Theiling Online    Sitemap    Conlang Mailing List HQ   

Old Starrish

From:Jim Grossmann <steven@...>
Date:Sunday, February 9, 2003, 2:09
This is interesting;  I've never heard of anything exactly like this.   My
only suggestion is that you work out the musical notes by actual singing,
and not just on paper.  Otherwise, persevere!

Jim



(Original Message)

Hi out there,

A couple months ago I heard about this list through
another list I'm on, and thought "wow! there's a whole
list of people out there who are inventing languages
too! I have to join that!" So now I have.

I'm currently a linguistics student at the University
of British Columbia. I think I first started
inventing a language when I was about 10 or 11. I
don't know how many languages I've thought of since
then that I hope to work on some day, but my main
project is:

A language (provisionally called "Old Starrish", since
I haven't invented enough of it to know what its
speakers call it) in which the consonants carry all
the lexical and grammatical meaning, and vowels convey
flavour and expression, somewhat like tone of voice
does in english.
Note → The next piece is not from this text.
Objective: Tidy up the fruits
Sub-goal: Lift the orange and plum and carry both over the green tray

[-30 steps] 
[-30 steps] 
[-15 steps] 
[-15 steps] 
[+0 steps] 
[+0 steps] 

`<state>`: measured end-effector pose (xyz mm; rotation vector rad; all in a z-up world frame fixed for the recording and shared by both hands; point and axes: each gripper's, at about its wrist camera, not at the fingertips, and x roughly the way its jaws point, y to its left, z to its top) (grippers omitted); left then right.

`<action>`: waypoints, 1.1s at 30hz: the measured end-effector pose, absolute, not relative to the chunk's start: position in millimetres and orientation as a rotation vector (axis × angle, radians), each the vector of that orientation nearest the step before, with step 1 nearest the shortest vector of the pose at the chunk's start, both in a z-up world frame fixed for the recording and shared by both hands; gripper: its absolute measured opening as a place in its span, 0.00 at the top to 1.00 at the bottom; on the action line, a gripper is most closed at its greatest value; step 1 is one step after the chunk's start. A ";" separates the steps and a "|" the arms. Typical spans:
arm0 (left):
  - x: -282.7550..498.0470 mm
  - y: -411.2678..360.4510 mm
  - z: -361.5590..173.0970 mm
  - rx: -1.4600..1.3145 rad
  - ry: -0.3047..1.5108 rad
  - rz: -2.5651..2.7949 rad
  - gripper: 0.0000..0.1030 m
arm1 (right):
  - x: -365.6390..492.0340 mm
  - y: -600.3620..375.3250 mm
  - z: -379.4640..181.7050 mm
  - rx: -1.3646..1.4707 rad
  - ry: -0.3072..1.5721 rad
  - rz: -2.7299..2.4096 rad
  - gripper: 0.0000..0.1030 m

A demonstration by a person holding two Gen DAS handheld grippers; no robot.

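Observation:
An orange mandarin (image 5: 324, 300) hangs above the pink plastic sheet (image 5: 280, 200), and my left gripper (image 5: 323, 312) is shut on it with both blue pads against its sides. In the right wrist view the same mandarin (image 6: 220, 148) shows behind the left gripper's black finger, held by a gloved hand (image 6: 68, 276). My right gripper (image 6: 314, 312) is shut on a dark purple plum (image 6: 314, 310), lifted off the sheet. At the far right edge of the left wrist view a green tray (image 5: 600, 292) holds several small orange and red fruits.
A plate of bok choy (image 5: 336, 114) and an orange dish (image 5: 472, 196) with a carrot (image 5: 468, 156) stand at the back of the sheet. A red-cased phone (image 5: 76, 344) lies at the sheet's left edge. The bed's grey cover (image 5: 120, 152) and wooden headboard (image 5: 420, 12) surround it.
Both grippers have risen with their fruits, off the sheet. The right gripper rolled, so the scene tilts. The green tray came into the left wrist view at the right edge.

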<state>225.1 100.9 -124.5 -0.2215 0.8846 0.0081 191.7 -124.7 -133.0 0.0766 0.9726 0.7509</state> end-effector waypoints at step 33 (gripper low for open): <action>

So the word itself, including
grammatical information, would be just a string of
consonants, such as /rttb/, and speakers would insert
various vowels in various positions depending on how
it was to be "flavoured". Possible pronunciations or
/rttb/ would include [artatbi], [retitob], [irattubi],
and many others.

I'm still working out the restrictions on what
consonant combinations were allowed at the beginning
and end of a syllable, but this much I know: more than
two consonants, or two identical consonants, were not
allowed at the beginning or end of a syllable.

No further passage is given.